Your objective: Nothing but the lines from the one containing "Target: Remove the" through the final line of the listing should appear in the answer, each exactly as written.

Given material:
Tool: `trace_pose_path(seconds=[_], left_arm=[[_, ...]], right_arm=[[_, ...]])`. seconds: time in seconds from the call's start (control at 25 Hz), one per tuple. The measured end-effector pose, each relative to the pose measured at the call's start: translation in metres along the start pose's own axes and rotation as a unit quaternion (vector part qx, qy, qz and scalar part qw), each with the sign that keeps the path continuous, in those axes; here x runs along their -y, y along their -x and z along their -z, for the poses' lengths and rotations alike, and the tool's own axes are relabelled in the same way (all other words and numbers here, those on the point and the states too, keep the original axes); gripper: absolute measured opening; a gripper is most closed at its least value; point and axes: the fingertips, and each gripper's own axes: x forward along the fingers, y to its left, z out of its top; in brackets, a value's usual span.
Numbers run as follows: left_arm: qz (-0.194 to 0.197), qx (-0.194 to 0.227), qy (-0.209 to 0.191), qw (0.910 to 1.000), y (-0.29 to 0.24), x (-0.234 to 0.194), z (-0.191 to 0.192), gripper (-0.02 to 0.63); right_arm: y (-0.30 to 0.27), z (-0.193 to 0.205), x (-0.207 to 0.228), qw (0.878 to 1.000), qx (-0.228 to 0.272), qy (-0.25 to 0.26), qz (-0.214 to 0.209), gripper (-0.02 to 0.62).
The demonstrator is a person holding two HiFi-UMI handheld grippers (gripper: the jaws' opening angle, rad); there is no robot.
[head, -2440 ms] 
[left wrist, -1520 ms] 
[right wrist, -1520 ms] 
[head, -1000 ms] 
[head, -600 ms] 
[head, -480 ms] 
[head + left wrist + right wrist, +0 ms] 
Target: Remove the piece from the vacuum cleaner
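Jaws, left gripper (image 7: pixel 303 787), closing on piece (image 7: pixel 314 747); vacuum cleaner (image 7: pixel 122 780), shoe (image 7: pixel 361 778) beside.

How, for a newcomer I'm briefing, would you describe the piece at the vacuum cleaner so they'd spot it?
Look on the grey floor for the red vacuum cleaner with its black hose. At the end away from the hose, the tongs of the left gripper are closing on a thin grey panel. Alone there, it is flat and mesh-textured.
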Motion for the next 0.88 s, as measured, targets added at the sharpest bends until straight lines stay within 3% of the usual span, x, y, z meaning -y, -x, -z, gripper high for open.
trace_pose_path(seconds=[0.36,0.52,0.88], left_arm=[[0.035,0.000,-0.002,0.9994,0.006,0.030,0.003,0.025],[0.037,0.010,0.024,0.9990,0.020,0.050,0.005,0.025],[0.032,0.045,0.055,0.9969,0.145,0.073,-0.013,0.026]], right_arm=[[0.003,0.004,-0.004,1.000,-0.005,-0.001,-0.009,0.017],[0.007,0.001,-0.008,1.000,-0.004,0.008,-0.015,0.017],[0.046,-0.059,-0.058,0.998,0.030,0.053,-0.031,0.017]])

Written response:
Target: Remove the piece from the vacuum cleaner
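Jaws, left gripper (image 7: pixel 303 787), closing on piece (image 7: pixel 314 747); vacuum cleaner (image 7: pixel 122 780), shoe (image 7: pixel 361 778) beside.

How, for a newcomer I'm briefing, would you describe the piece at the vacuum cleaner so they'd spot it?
Look on the grey floor for the red vacuum cleaner with its black hose. At the end away from the hose, the tongs of the left gripper are closing on a thin grey panel. Alone there, it is flat and mesh-textured.
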Motion for the next 0.88 s, as measured, targets added at the sharpest bends until straight lines stay within 3% of the usual span, x, y, z meaning -y, -x, -z, gripper high for open.
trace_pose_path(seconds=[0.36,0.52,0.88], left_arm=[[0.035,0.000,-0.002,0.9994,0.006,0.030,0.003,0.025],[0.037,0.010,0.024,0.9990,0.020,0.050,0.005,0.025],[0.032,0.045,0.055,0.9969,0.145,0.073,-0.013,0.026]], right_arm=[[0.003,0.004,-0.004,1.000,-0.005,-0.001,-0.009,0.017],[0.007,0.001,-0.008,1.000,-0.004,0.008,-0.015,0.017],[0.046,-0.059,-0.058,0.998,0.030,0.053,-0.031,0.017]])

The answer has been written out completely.